The difficulty of dealing with an increase of patients entering A&E departments particularly during the early stages of the pandemic in the UK and the number of staff who were off having contracted Covid-19 was well documented. These issues continued as the country emerged from the worst of the lockdown and pandemic.  

Most NHS Trusts know that they already have much of the information they need to help reduce waiting times in A&E departments and to ensure adherence to the standards and targets required. However, gaining access to this information in a timely manner that ensures that decisions can be made quickly with the very latest data has continued to be a challenge.  

Maidstone and Tunbridge Wells NHS Trust  

A good example of an NHS Trust using digital transformation to gain real benefits is Maidstone and Tunbridge Wells NHS Trust. The Trust provides a full range of general acute services and some areas of specialist complex care to around 560,000 people living in West Kent and East Sussex.  
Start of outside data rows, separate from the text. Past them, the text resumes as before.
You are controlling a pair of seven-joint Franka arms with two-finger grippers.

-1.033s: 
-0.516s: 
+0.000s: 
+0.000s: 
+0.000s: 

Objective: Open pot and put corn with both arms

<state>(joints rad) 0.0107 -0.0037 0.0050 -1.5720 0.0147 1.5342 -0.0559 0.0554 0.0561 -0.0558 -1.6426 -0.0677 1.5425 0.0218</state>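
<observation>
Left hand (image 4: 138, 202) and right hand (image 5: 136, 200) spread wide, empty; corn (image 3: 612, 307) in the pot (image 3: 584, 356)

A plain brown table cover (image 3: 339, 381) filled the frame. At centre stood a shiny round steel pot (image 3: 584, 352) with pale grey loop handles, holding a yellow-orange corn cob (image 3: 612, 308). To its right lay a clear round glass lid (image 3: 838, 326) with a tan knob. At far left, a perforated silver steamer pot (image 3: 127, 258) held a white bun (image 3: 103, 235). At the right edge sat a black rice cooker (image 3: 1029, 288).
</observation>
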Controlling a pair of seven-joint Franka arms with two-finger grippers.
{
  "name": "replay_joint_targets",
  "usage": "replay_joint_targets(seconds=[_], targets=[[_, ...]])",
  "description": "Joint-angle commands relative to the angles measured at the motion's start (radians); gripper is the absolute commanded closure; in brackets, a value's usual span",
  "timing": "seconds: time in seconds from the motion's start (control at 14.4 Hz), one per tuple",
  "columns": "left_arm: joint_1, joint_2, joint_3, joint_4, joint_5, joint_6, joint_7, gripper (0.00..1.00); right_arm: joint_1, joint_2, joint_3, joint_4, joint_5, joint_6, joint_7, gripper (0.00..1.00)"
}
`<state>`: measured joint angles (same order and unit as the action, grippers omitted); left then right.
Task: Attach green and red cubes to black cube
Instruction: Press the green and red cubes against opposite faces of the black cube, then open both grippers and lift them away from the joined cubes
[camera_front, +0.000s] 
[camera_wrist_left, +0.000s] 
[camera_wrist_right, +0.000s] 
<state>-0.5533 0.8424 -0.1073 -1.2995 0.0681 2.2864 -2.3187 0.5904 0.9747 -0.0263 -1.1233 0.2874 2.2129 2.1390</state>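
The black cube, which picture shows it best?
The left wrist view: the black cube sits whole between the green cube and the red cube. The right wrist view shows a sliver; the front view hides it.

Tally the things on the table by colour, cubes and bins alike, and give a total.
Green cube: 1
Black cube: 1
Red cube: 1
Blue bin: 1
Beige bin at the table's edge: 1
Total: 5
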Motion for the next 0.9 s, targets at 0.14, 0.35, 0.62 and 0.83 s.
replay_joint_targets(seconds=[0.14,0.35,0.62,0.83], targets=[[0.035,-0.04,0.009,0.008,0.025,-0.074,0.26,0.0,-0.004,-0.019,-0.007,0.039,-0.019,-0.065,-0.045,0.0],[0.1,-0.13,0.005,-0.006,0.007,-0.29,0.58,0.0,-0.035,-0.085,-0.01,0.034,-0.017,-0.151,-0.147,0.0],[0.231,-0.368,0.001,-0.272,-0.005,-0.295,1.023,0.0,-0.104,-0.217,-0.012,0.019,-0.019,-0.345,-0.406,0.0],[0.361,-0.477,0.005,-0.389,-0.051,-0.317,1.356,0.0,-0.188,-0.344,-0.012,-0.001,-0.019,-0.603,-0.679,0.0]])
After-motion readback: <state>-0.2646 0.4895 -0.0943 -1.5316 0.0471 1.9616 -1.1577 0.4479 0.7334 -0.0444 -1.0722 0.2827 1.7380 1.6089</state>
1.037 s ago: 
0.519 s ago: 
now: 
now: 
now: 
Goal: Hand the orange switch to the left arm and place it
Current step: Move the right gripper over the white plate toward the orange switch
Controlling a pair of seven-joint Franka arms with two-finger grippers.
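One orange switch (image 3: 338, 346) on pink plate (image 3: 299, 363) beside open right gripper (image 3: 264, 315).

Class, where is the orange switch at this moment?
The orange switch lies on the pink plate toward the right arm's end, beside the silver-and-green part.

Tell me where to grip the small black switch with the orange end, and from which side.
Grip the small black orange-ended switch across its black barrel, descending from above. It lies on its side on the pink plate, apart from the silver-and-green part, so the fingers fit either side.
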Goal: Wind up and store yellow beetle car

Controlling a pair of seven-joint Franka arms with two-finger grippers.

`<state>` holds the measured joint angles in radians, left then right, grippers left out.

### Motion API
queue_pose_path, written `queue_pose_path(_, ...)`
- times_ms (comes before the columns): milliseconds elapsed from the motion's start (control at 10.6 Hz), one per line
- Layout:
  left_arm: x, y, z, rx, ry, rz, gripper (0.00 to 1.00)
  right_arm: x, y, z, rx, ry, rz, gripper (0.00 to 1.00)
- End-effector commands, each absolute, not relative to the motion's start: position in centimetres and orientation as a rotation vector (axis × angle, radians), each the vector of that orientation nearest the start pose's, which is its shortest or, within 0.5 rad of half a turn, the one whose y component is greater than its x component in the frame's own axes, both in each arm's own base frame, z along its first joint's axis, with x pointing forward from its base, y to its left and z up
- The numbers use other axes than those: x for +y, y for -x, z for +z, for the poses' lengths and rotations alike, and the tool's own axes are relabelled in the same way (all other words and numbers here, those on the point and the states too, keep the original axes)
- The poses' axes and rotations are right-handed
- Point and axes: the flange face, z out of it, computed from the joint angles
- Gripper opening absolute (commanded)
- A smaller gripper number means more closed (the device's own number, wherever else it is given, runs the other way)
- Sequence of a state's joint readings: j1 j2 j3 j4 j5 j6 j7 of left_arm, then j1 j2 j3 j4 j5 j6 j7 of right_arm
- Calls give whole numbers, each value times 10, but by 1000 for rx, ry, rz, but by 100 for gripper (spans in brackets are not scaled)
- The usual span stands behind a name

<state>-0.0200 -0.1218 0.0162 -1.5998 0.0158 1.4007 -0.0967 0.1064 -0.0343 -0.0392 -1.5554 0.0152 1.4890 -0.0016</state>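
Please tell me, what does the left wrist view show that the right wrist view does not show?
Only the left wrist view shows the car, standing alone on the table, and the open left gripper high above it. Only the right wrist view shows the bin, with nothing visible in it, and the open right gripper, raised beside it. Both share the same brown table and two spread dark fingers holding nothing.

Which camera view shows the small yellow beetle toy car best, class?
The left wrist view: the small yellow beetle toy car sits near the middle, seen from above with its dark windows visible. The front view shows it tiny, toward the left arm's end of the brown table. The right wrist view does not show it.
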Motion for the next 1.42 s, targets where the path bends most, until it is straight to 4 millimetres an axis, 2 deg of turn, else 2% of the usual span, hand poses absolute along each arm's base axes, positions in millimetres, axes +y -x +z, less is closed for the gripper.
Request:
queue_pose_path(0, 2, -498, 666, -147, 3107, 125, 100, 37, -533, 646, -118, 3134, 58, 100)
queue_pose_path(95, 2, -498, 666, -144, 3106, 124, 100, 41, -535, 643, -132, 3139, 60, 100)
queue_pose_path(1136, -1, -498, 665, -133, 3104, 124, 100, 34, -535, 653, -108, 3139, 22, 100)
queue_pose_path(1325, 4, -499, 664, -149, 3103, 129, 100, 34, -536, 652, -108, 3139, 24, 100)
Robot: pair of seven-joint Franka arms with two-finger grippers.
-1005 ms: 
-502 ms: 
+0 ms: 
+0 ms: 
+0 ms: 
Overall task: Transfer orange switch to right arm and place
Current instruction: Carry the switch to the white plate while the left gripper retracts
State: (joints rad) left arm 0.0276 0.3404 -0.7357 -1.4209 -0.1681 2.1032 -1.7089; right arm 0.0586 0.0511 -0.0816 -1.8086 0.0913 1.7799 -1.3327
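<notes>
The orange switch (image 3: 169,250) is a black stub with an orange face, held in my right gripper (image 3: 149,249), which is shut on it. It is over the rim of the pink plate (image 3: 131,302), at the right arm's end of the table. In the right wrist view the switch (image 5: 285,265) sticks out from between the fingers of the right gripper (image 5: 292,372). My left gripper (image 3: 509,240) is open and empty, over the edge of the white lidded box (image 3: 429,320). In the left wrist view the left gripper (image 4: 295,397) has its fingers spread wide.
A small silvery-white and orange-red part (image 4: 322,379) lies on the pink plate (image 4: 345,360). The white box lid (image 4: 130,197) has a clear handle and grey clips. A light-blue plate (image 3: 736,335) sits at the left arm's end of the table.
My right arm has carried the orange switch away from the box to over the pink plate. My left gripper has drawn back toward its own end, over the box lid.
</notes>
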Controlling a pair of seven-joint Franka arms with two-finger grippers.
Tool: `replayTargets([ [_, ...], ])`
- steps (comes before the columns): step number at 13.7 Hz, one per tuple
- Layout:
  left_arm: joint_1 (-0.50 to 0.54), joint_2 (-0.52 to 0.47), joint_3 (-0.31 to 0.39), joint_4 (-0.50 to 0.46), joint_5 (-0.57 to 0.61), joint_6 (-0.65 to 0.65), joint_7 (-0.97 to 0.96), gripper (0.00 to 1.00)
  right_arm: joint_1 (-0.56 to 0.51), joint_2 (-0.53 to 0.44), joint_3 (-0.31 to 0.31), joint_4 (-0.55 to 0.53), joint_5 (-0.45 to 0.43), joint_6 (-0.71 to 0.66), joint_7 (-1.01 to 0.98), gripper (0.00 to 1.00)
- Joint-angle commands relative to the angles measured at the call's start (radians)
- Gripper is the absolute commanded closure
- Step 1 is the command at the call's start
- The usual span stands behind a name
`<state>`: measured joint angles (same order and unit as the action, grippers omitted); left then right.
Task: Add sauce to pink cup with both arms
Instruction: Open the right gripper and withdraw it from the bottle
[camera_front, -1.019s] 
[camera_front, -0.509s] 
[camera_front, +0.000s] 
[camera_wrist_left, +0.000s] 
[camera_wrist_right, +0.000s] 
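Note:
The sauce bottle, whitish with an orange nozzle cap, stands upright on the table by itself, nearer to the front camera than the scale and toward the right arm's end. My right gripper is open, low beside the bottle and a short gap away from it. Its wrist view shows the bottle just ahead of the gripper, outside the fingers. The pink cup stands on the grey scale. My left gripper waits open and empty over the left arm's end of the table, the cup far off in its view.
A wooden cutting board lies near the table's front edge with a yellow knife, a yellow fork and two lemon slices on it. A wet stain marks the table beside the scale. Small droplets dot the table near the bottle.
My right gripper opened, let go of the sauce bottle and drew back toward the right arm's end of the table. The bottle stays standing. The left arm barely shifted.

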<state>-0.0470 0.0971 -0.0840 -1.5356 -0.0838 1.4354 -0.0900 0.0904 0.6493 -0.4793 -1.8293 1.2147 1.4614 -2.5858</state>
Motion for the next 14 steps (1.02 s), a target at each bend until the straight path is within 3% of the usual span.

Prior to implementing a modern Business Intelligence (BI) reporting system, reporting on operational and support services at the Trust was carried out manually. Although designed to help improve hospital services and provide assurance to the Executive Management Team, Board, Commissioners and Regulators, the lack of automation meant data was difficult to collate, often not wholly accurate and was only being provided once a day. The Trust realised the need to introduce a modern BI platform that could produce accurate reporting to operational, clinical and managerial teams near real-time.  

The implementation of a modern BI solution has allowed the Trust to move from a manual process to a fully automated environment. The best example of this is the impact this has had on the accident and emergency departments (A&E), where the Trust typically see 500-600 patients a day across two sites. To manage this level of demand and adhere to the four-hour standard is a huge challenge and creates real pressure on operational and clinical teams. Trying to ensure that the flow of patients through the A&E department is optimal to ensure the best experience for patients, but also to comply with performance standards means that access to good quality, timely information is critical.  

Using a modern BI platform, the A&E operational and clinical teams now have access to close to real-time views of statistics via Power BI dashboards presented on monitors within their department. This has enabled staff to better monitor and manage resources and patient flow, which in turn helps to meet the A&E waiting-time targets.   

The new platform has also enabled the legacy platform and report creation process to be decommissioned. Previously, the Trust’s BI team had to manually collate information which had been recorded on various pieces of paper and Excel spreadsheets to be able to produce a daily report providing information on patients and resources within the A&E department. As this report could only be run once a day, the output was a point in time snapshot of the department and therefore limited in its use and benefit. This process is now fully automated with dashboards being updated every 15-minutes.  

The result of this is that in a recent analysis of NHS A&E waiting times data, Maidstone and Tunbridge Wells NHS Trust came second within a table of over 100 Trusts measuring the shortest A&E waiting times. By embracing digital transformation and implementing solutions that make a real difference to NHS teams and patients, MTW has been able to cut waiting times, ensuring more patients are seen quickly.  

An added benefit of this particular project was that by nature of the system design it has meant that the system use and its operational cost is shared by multiple NHS partners, providing access to enterprise-level BI technology which otherwise may not have been affordable had each participating organisation had to pay for this individually.  

With the NHS under more strain than ever before, turning to innovative solutions (and ways of delivering solutions across local systems) will become increasingly important. Although budgets are under huge strain, Trusts should not be looking to reduce investment but look for ways to share costs, gain access to innovative solutions, which if designed well, can make a huge difference to staff and patients.